- **About this task**
Write out each line of the entries below that holds the word "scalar".

- **Exercise data**
——
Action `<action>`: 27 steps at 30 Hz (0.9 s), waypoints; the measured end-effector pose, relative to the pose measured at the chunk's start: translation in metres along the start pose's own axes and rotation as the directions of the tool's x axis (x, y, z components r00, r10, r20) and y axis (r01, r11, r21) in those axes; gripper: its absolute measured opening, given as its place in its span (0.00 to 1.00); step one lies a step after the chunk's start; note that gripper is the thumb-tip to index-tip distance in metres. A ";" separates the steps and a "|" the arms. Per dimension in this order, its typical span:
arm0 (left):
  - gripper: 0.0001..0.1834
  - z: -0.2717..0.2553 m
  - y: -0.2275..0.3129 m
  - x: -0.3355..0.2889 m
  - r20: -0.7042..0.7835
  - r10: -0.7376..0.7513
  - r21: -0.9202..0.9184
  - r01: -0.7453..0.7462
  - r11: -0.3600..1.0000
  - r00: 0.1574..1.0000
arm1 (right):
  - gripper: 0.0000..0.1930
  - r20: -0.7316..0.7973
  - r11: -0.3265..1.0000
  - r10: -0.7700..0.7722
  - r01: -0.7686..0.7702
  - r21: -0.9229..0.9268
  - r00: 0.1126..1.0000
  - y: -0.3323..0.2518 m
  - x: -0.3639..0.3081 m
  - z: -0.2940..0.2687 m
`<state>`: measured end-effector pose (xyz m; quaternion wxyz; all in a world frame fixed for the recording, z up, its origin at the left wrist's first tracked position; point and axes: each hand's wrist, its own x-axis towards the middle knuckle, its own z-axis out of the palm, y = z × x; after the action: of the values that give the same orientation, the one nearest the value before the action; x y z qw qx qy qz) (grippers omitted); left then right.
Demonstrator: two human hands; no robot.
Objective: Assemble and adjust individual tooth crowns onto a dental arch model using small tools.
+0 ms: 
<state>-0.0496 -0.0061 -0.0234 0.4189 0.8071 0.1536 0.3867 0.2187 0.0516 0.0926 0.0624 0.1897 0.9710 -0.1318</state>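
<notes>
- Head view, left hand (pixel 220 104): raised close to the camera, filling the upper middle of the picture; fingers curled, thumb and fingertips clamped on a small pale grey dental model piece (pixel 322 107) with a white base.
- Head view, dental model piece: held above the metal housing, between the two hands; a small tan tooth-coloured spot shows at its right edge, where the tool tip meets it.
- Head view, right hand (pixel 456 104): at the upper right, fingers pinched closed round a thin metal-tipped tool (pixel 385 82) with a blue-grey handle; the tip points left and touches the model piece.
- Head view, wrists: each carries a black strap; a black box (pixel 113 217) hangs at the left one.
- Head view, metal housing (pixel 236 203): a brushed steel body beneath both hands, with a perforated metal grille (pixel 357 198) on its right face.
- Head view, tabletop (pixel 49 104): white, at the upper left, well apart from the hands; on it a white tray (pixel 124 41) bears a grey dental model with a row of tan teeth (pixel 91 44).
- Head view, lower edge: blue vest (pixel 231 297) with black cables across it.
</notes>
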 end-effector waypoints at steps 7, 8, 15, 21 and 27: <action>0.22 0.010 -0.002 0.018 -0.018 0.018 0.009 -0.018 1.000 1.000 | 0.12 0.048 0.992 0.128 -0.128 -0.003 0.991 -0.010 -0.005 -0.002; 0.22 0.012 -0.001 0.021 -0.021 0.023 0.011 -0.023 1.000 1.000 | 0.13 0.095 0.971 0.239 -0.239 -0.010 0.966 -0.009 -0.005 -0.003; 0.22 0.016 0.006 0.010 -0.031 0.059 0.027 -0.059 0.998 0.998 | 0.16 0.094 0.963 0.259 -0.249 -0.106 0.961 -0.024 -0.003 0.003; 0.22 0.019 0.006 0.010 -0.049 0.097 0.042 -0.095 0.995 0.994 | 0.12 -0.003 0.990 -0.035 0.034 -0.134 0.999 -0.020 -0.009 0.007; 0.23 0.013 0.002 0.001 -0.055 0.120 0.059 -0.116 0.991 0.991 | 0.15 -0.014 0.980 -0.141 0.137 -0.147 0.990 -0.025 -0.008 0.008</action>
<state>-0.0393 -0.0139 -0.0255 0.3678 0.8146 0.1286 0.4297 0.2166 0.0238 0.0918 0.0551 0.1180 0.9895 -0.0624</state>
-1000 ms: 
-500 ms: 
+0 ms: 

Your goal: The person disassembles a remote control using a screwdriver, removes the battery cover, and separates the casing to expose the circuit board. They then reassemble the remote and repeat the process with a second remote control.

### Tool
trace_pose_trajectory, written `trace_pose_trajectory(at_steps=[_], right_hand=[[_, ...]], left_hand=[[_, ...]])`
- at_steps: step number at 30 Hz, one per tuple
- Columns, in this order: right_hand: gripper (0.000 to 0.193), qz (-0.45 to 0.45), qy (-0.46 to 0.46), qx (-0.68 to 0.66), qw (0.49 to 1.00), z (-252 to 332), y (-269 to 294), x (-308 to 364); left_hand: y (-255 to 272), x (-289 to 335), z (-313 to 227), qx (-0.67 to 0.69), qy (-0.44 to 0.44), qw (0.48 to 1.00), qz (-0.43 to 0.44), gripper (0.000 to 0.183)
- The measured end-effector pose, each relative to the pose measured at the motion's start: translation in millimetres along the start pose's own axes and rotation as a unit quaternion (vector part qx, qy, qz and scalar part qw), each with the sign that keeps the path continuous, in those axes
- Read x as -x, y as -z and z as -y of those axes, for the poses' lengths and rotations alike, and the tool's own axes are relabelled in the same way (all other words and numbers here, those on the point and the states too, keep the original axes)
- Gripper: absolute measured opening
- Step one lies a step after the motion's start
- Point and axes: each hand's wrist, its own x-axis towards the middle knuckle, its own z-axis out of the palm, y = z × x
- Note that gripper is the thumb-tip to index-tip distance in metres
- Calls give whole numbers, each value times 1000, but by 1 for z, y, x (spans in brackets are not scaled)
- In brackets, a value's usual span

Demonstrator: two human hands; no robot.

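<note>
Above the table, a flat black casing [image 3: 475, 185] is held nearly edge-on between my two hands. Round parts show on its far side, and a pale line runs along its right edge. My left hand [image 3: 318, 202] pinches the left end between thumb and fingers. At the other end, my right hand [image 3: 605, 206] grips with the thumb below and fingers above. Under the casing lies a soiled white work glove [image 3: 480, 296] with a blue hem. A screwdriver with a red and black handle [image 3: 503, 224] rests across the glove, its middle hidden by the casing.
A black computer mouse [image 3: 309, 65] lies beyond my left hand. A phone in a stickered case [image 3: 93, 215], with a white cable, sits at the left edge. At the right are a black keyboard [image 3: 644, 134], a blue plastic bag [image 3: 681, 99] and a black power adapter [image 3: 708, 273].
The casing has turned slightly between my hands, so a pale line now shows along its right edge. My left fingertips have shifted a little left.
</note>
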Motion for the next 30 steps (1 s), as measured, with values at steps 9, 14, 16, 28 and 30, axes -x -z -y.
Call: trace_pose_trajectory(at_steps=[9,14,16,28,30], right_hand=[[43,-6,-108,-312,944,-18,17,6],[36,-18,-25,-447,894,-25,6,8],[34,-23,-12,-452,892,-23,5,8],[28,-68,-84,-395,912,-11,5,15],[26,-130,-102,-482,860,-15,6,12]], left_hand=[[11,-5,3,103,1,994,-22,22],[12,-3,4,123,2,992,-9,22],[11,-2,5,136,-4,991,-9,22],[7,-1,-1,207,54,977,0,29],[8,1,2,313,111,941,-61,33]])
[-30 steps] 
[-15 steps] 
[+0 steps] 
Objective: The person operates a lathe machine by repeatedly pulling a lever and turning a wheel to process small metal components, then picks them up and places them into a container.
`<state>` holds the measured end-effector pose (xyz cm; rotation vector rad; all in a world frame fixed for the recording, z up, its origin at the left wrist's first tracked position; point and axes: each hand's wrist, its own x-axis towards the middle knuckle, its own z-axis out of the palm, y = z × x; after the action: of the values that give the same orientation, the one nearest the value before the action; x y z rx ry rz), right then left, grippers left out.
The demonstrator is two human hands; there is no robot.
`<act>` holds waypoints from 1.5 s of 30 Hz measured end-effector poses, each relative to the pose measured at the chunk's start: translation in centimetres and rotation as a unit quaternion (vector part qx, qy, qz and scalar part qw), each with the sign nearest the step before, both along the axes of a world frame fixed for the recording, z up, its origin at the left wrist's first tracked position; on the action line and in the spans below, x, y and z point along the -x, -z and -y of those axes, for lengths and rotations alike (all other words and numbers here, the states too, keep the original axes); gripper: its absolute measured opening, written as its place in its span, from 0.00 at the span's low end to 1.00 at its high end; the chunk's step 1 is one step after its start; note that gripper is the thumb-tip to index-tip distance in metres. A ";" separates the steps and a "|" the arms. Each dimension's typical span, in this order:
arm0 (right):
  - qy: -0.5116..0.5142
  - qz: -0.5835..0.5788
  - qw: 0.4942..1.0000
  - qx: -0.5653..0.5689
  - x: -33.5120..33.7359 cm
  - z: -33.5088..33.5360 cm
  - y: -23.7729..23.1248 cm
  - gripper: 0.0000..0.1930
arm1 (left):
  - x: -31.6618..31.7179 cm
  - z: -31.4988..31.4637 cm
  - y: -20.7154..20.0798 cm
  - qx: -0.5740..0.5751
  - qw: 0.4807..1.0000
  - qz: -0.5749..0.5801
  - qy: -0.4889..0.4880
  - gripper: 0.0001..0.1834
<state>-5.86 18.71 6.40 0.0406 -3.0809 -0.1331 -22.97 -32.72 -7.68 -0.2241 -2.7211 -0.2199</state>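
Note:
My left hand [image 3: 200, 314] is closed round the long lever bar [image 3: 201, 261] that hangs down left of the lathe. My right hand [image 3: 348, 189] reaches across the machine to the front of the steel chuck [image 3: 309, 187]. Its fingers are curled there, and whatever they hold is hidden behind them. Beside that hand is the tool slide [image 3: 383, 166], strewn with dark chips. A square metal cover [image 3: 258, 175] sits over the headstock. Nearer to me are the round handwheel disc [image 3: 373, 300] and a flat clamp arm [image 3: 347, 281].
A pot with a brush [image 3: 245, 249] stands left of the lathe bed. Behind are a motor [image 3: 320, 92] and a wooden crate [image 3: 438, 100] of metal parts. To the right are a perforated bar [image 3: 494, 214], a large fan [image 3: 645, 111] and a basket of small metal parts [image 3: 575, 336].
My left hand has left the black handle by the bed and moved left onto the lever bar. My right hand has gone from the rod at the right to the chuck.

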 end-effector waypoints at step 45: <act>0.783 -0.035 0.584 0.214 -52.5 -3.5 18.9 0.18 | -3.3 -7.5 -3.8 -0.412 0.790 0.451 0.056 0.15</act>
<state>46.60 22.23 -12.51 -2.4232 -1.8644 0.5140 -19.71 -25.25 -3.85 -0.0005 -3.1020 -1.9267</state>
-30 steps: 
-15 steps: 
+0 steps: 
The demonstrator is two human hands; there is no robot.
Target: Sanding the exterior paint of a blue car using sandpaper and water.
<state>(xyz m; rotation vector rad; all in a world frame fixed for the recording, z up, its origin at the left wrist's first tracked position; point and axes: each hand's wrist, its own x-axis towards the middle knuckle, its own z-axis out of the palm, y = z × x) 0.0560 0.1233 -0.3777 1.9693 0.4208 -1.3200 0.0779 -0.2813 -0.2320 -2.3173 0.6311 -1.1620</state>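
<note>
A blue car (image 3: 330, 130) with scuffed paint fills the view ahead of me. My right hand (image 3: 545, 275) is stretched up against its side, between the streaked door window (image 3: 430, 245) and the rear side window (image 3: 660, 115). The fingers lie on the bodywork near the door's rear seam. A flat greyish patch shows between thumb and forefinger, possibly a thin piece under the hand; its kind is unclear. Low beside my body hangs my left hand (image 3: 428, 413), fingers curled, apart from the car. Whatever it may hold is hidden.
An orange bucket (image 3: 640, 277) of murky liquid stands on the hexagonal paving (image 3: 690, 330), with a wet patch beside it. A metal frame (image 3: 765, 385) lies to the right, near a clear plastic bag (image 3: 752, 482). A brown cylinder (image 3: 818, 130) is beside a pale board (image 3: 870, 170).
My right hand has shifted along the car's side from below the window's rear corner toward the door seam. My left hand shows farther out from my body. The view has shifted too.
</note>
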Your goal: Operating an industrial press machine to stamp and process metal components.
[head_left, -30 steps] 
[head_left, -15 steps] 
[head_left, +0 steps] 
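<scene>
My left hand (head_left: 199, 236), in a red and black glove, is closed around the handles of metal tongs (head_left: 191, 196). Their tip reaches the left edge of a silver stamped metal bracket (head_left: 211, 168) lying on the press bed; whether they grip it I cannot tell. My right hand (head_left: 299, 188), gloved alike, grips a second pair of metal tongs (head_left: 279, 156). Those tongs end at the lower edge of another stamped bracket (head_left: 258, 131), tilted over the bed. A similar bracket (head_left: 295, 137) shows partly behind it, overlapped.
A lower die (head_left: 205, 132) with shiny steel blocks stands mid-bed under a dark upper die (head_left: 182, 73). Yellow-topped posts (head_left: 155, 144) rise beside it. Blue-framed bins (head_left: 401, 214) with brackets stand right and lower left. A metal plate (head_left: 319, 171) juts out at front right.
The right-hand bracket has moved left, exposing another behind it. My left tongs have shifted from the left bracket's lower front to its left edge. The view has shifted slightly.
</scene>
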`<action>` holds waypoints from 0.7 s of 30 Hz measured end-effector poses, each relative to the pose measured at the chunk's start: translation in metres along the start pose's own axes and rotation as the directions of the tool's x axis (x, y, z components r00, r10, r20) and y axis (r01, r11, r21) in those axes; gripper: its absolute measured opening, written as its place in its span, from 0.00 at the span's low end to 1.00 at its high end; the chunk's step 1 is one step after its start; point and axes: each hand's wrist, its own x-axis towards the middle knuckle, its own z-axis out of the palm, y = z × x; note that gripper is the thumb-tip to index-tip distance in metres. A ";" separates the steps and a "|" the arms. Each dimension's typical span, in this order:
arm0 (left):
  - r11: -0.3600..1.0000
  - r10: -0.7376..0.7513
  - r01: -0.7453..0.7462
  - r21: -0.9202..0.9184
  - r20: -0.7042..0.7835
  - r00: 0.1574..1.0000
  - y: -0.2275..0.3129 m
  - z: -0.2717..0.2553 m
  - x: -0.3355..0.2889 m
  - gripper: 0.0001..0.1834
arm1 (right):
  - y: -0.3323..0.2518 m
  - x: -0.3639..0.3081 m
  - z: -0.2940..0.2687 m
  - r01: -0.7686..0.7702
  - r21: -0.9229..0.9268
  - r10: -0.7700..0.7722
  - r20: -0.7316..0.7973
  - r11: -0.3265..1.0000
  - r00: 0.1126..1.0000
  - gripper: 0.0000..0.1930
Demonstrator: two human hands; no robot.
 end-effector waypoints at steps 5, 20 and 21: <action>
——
- **Output**
- The measured end-effector pose, each relative to the pose measured at the motion's start: translation in millimetres along the start pose's own axes and rotation as a unit quaternion (vector part qx, qy, qz and scalar part qw), each with the sign that keeps the path continuous, in those axes
`<act>` holds waypoints from 1.5 s of 30 Hz measured end-effector poses, each relative to the pose measured at the chunk's start: translation in centimetres and rotation as a unit quaternion (vector part qx, qy, qz and scalar part qw), each with the sign nearest the step before, both along the axes of a world frame fixed for the recording, z up, its origin at the left wrist's first tracked position; on the action line and in the spans below, x, y and z point along the -x, -z and -y of those axes, for lengths and rotations alike (all other words and numbers here, the states too, keep the original axes); gripper: its absolute measured opening, written as its place in its span, from 0.00 at the span's low end to 1.00 at its high end; the chunk's step 1 is one step after its start; note that gripper is the thumb-tip to index-tip distance in metres. A ";" separates the steps and a "|" the arms. Each dimension's typical span, in this order:

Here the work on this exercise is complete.